• Activity
Return all lines from the listing below in which "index" appears.

• Provided data
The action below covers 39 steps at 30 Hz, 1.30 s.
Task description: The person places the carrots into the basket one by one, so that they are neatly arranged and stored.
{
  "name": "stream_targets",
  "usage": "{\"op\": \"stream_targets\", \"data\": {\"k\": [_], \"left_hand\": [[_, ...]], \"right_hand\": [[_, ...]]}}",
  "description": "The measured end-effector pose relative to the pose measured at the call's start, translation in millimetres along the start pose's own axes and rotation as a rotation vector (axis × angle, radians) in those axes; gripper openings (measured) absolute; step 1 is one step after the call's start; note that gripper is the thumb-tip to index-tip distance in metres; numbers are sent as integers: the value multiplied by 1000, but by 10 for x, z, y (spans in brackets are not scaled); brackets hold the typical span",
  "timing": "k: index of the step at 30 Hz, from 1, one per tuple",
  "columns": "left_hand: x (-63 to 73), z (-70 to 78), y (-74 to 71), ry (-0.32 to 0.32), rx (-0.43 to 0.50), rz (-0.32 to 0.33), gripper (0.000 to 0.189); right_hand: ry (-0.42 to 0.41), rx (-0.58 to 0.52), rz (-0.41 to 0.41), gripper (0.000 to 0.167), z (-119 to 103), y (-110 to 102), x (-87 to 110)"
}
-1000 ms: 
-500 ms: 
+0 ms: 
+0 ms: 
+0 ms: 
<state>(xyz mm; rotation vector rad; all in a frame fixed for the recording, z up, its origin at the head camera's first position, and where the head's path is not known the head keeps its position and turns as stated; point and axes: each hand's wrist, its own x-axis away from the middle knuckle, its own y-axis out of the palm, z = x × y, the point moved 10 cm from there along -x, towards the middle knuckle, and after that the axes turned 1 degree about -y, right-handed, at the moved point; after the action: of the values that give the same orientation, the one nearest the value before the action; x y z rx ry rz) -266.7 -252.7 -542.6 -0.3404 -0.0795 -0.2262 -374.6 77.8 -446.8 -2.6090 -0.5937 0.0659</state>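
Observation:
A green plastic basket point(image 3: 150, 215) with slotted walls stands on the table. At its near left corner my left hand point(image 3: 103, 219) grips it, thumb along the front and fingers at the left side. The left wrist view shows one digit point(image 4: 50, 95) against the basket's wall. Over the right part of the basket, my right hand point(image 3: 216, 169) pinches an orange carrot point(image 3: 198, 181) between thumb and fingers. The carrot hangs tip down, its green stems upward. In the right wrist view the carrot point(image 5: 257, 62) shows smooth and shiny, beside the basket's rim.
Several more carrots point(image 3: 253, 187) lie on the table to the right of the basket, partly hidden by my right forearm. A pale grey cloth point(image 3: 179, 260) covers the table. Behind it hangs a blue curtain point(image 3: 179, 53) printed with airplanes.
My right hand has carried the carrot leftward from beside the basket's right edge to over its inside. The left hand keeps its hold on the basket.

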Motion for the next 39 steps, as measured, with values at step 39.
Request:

• Your solution
  "description": "The measured end-effector pose relative to the pose measured at the call's start, translation in millimetres along the start pose's own axes and rotation as a rotation vector (axis × angle, radians) in those axes; gripper openings (measured) absolute; step 1 is one step after the call's start; note that gripper is the thumb-tip to index-tip distance in metres; numbers are sent as integers: the value multiplied by 1000, but by 10 for x, z, y (spans in brackets are not scaled); brackets hold the typical span",
  "timing": "k: index of the step at 30 Hz, from 1, one per tuple",

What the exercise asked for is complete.